*What this task involves*
Your task is to transcribe the entries exactly.

*Provided records*
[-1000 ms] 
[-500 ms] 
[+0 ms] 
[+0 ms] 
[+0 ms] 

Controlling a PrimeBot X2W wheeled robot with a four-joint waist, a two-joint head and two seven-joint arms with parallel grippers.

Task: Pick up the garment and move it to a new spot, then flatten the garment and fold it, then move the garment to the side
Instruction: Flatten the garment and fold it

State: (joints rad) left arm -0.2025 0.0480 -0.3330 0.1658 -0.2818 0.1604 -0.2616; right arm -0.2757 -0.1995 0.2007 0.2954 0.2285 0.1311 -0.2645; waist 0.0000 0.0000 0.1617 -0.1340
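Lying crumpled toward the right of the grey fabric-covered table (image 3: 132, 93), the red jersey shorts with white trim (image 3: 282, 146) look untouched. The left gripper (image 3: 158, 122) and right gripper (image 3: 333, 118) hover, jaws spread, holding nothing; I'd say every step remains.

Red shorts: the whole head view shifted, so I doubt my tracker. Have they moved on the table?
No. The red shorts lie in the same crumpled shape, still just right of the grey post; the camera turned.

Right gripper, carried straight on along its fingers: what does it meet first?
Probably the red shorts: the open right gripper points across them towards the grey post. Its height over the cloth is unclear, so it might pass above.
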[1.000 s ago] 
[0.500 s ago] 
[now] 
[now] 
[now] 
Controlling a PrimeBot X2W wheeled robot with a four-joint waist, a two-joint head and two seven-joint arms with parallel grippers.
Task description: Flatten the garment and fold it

*Result*
[-1000 ms] 
[-500 ms] 
[+0 ms] 
[+0 ms] 
[+0 ms] 

Controlling a PrimeBot X2W wheeled robot with a four-joint waist, a two-joint head and two seven-joint arms with parallel grippers.

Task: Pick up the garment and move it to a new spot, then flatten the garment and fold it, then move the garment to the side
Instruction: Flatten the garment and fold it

State: (joints rad) left arm -0.2025 0.0480 -0.3330 0.1658 -0.2818 0.1604 -0.2616; right arm -0.2757 -0.1995 0.2007 0.2954 0.2285 0.1311 -0.2645; waist 0.0000 0.0000 0.1617 -0.1340
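Lying crumpled toward the right of the grey fabric-covered table (image 3: 132, 93), the red jersey shorts with white trim (image 3: 282, 146) look untouched. The left gripper (image 3: 158, 122) and right gripper (image 3: 333, 118) hover, jaws spread, holding nothing; I'd say every step remains.

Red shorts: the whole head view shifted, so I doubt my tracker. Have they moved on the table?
No. The red shorts lie in the same crumpled shape, still just right of the grey post; the camera turned.

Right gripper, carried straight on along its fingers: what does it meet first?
Probably the red shorts: the open right gripper points across them towards the grey post. Its height over the cloth is unclear, so it might pass above.
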[1.000 s ago] 
[0.500 s ago] 
[now] 
[now] 
[now] 
Controlling a PrimeBot X2W wheeled robot with a four-joint waist, a two-joint head and two seven-joint arms with parallel grippers.
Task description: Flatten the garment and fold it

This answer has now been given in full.